Glossary

All definition for terms and acronyms used in this documentation.

PGCN: Plateforme de Gestion de Contenu Numérisé. Original name of NumaHOP.

OCR : Optical Character Recognition. Process by which text is recognized on images.

Metadata standards and file formats.

METS : Metata-Data Encoding and Transportation Standard. An XML standard .

EAD : Encoded Archival Description.

DC : DublinCore. Small Set of core metadata for bibliographic units. User Guide

SIP : Submission Information Package. A file describing a package to be archived.

AIP : Archival Information Package. A file representing an archived packaged.

XSD : XML Schema Definition. An XML file describing an XML format allowing an XML parser to verify a file is well formed according to a standard.

MARC: Format for bibliographic data. Spec

ALTO : Analyzed Layout and Text Object.

Protocols.

OAI-PMH : Open Archives Initiative Protocol for Metadata Harvesting Spec

Z39.50 : A protocol to searching and retrieving data in databases between servers over TCP/IP.

NumaHOP Vocabulary.

Digitalization service provider: The company(for external digitalization) or service (internal digitalization) doing the digitalization process.

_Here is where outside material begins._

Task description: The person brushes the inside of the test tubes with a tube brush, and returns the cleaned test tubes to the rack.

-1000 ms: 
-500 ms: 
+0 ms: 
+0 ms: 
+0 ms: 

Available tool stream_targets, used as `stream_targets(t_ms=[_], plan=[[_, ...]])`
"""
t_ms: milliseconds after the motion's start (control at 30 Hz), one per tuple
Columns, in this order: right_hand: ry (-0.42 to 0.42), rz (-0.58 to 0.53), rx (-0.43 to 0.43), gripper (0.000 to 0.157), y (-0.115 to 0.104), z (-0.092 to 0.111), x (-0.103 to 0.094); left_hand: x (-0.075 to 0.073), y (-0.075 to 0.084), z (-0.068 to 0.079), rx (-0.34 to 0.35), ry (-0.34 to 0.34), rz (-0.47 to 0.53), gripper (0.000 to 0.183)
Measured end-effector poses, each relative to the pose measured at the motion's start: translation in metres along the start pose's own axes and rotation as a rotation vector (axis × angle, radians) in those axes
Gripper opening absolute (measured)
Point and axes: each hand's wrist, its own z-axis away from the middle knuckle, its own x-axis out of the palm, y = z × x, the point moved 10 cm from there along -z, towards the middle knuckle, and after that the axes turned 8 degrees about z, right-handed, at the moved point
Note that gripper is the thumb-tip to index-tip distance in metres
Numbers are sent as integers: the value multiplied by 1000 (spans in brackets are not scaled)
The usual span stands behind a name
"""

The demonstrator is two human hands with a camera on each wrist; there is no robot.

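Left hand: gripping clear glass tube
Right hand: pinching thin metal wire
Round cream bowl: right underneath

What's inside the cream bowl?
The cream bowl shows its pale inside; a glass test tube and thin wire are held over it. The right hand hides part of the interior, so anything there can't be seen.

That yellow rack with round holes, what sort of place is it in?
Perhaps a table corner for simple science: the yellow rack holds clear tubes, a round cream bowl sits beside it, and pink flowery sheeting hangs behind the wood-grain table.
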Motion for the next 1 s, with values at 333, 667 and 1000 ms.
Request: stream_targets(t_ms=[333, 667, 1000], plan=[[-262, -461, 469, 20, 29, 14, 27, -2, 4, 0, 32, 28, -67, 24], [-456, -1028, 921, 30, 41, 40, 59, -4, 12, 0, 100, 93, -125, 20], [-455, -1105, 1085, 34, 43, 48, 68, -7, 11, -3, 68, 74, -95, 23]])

Document Unit: Also referred as Doc Unit or DU. A Document or part of a document for collections to be processed by NumaHOP.

Workflow: Steps the Document Unit takes trough NumaHOP. Can be defined at the project level, or the bundle level.

Notice: Bibliographic meta-datas attached to a DU.

Condition Report: A check of the state of the document after it was manipulated during the digitalization process.

Delivery: The step where the digitalized documents are deposited into NumaHOP and attached to the correct Document Unit.

Import: The step where we create the Document Unit.

Grouping of Document Units.

Project: A project is usually a set of documents to be digitalized by the same provider.

Bundle: A physical set of Documentary Units averaging around 20 to 50 documents.

Train: As in digitalization train. Smaller set of document for insurance reason.

All sets of grouping are not necessarily useful for all use cases. For smaller volume of documents in a project the train is not as useful.

Design Pattenrn jargon.

DTO: Data Transfer Object an object traveling between the view and the controller.

Service: Class containing business logic.

Repository: Class abstracting a storage method (database, elasticsearch or file system).

Mapper: Class performing mapping from a domain object to another.